SQL> select * from table(dbms_xplan.display)
2 /
PLAN_TABLE_OUTPUT
--------------------------------------------------------------------------------
Plan hash value: 179424166
-------------------------------------------------------------------------------
| Id | Operation | Name | Rows | Bytes | Cost (%CPU)| Time |
-------------------------------------------------------------------------------
| 0 | SELECT STATEMENT | | 1 | 62 | 5 (0)| 00:00:01 |
| 1 | NESTED LOOPS | | 1 | 62 | 5 (0)| 00:00:01 |
|* 2 | TABLE ACCESS FULL| EMP | 1 | 39 | 3 (0)| 00:00:01 |
|* 3 | INDEX RANGE SCAN | BIG_VC_I | 1 | 23 | 2 (0)| 00:00:01 |
-------------------------------------------------------------------------------
Predicate Information (identified by operation id):
---------------------------------------------------
2 - filter('search'||TRIM(TO_CHAR("E"."EMPNO")) LIKE 'search%')
3 - access("BT"."COL2"='search'||TRIM(TO_CHAR("E"."EMPNO")))
filter("BT"."COL2" LIKE 'search%')
17 rows selected.
SQL>
The cost of the second query is much lower than the first. But this is because the optimizer is estimating that the second query will return far fewer rows than the first query. More information allows the database to make a more accurate prediction. (In fact the query will return no rows).
Of course this does presume the joined column is indexed, otherwise it won't make any difference.
The other thing to bear in mind is that the columns which are queried can affect the plan. This version selects from BIG_TABLE rather than EMP.
SQL> explain plan for
2 select bt.* from emp e
3 join big_table bt on (bt.col2 like 'search%'
4 and bt.col2 = 'search'||trim(to_char(e.empno)))
5 /
Explained.
SQL> select * from table(dbms_xplan.display)
2 /
PLAN_TABLE_OUTPUT
---------------------------------------------------------------------------------------------------------------
Plan hash value: 4042413806
------------------------------------------------------------------------------------------
| Id | Operation | Name | Rows | Bytes | Cost (%CPU)| Time |
------------------------------------------------------------------------------------------
| 0 | SELECT STATEMENT | | 1 | 46 | 4 (0)| 00:00:01 |
| 1 | NESTED LOOPS | | | | | |
| 2 | NESTED LOOPS | | 1 | 46 | 4 (0)| 00:00:01 |
|* 3 | INDEX FULL SCAN | PK_EMP | 1 | 4 | 1 (0)| 00:00:01 |
|* 4 | INDEX RANGE SCAN | BIG_VC_I | 1 | | 2 (0)| 00:00:01 |
| 5 | TABLE ACCESS BY INDEX ROWID| BIG_TABLE | 1 | 42 | 3 (0)| 00:00:01 |
------------------------------------------------------------------------------------------
Predicate Information (identified by operation id):
---------------------------------------------------
3 - filter('search'||TRIM(TO_CHAR("E"."EMPNO")) LIKE 'search%')

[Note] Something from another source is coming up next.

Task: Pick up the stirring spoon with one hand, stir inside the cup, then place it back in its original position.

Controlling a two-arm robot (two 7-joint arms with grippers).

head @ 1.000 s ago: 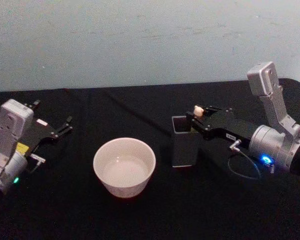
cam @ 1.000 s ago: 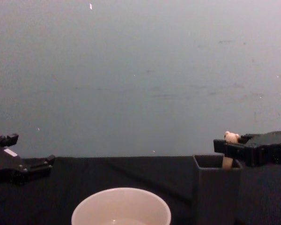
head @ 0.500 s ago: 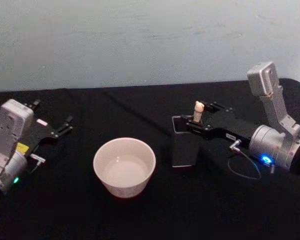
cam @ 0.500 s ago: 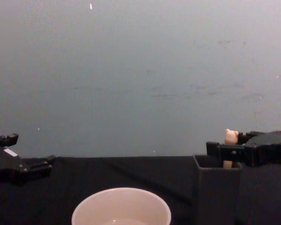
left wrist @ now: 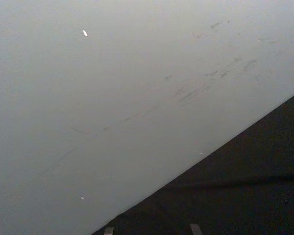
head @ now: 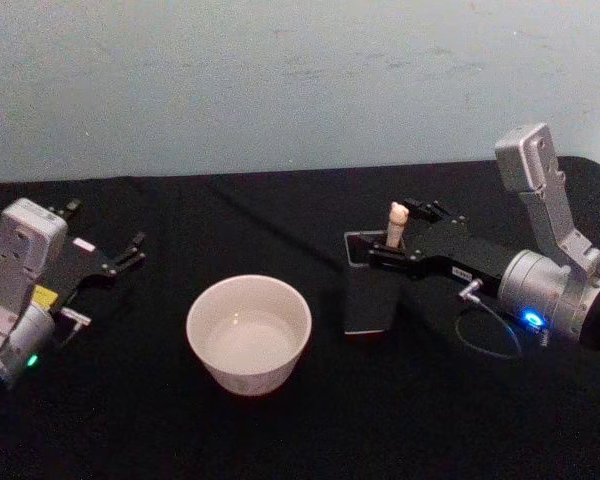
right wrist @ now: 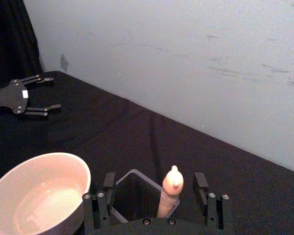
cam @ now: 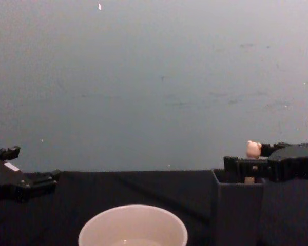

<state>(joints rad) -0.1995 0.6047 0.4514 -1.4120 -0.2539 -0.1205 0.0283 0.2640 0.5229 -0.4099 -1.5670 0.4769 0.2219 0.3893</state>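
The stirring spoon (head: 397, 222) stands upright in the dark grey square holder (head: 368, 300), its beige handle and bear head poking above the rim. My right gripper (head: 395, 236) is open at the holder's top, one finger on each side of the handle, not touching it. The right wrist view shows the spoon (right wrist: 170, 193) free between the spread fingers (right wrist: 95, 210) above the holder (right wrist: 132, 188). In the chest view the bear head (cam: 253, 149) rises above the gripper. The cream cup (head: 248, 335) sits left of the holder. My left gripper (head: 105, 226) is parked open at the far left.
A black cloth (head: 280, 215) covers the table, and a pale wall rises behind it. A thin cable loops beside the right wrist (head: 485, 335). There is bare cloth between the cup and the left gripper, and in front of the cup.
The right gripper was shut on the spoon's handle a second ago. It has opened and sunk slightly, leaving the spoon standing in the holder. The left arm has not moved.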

4 - access("BT"."COL2"='search'||TRIM(TO_CHAR("E"."EMPNO")))
filter("BT"."COL2" LIKE 'search%')
19 rows selected.
SQL>
The query analysis of the various database engines would really tell the story but my first instinct would be that the first form is in fact optimized. The reason is that the compiler cannot guess as the to results of the concatenation. It must do more work to determine the value against which to do the match and would likely result in a table scan. The first still must do that, however, it is able to narrow the resultset using the LIKE operator (presuming an index exists on the someID column) first and thus has to do fewer concatenations.
t1.someID = ( 'search.', t0.ID ). It isn't valid in most databases with which I've worked. You can uset1.someID In( 'search.', t0.ID )but I've never seen a db where you can set a column directly equal to a tuple.